_REQUIRED ACTION_. Every line from the one with "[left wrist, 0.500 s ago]" up to and including the one with "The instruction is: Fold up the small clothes" is to be output exactly as it appears below; pictures are not.
------
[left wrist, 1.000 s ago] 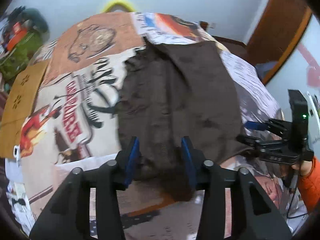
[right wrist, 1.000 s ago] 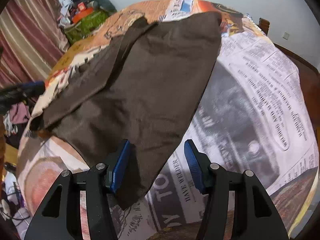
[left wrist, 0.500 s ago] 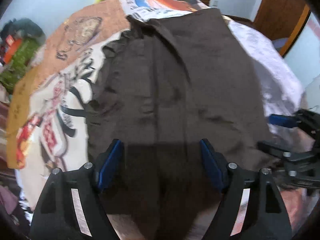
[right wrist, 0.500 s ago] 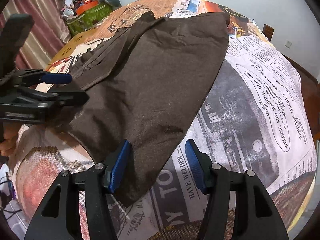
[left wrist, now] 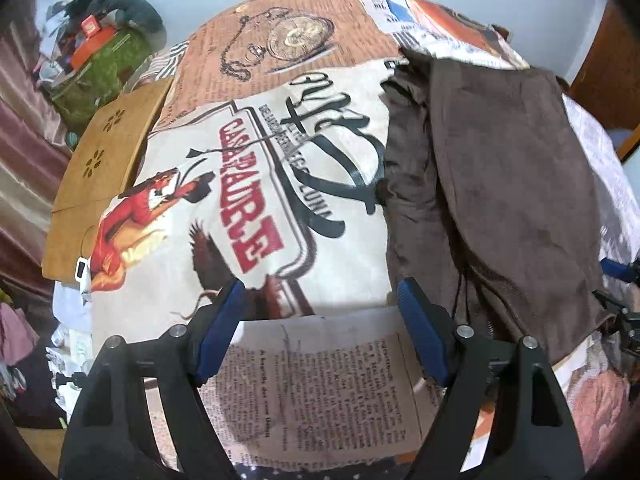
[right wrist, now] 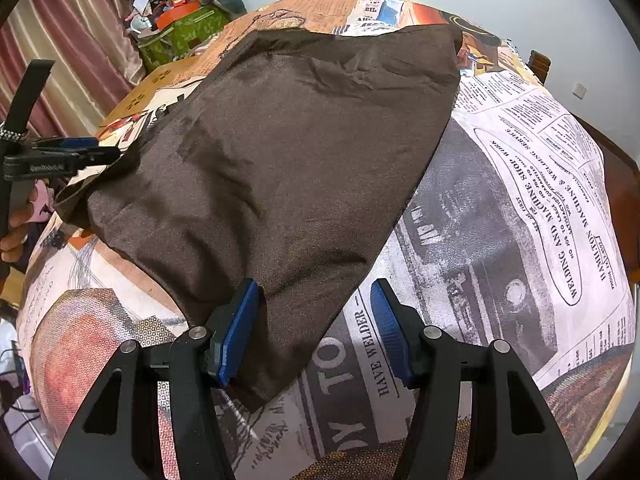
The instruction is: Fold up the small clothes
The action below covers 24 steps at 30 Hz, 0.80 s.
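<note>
Your left gripper (left wrist: 320, 328) stands wide and holds nothing: its jaws have just been opening, and between them you see only the printed sheet (left wrist: 304, 392), while the brown cloth (left wrist: 500, 200) lies just beside the right-hand pad. Your right gripper (right wrist: 316, 332) is about half open, and the near corner of the cloth (right wrist: 280, 200) lies between its pads (right wrist: 236, 328) without being pressed. The cloth rests on the bed, folded over itself along its left side, with loose pleats there and a slack near hem. The risk I see is this: if you close the right gripper now, the pads may also pinch the sheet (right wrist: 500, 220) under the corner and lift both together. On the left side you may catch only the top layer, so the fold opens again. The cloth looks thin and smooth, so a weak bite at the hem could slip out while you carry it.
</note>
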Each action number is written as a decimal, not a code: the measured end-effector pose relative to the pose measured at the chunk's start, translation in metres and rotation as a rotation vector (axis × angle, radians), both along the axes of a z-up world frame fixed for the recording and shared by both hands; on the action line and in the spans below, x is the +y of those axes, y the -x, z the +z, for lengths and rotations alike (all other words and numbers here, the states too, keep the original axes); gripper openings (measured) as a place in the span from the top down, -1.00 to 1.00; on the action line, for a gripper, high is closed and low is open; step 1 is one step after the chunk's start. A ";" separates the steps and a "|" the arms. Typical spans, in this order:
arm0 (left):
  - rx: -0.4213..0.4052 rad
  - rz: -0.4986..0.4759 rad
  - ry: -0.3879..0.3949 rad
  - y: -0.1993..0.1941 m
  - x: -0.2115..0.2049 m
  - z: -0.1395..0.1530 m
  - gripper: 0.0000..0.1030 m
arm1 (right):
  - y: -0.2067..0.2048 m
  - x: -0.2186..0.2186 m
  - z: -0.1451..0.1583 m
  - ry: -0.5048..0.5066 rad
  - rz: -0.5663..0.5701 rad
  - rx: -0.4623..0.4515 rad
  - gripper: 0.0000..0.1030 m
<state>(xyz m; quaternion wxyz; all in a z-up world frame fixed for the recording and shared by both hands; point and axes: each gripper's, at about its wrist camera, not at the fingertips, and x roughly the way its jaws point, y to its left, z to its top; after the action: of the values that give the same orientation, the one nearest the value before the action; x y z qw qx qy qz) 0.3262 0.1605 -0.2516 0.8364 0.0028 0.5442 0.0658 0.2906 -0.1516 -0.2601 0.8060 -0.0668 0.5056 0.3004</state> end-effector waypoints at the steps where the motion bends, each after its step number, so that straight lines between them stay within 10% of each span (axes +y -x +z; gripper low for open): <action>1: -0.010 -0.002 0.008 0.000 -0.001 0.003 -0.52 | 0.000 0.000 0.000 0.000 0.000 0.000 -0.05; 16: 0.018 -0.109 0.147 -0.077 -0.062 0.004 -0.49 | -0.009 -0.010 0.020 -0.018 -0.029 -0.040 -0.06; 24: 0.056 -0.176 0.230 -0.026 -0.073 0.002 -0.47 | -0.006 -0.027 0.024 -0.082 -0.074 -0.018 -0.06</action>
<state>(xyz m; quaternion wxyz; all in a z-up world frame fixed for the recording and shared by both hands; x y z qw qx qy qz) 0.3526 0.0875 -0.2498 0.8182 -0.0434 0.5690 -0.0706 0.2971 -0.1784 -0.2362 0.8231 -0.0174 0.4878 0.2902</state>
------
_YOUR RESPONSE_.
[left wrist, 0.500 s ago] 
[right wrist, 0.500 s ago] 
[left wrist, now] 
[right wrist, now] 
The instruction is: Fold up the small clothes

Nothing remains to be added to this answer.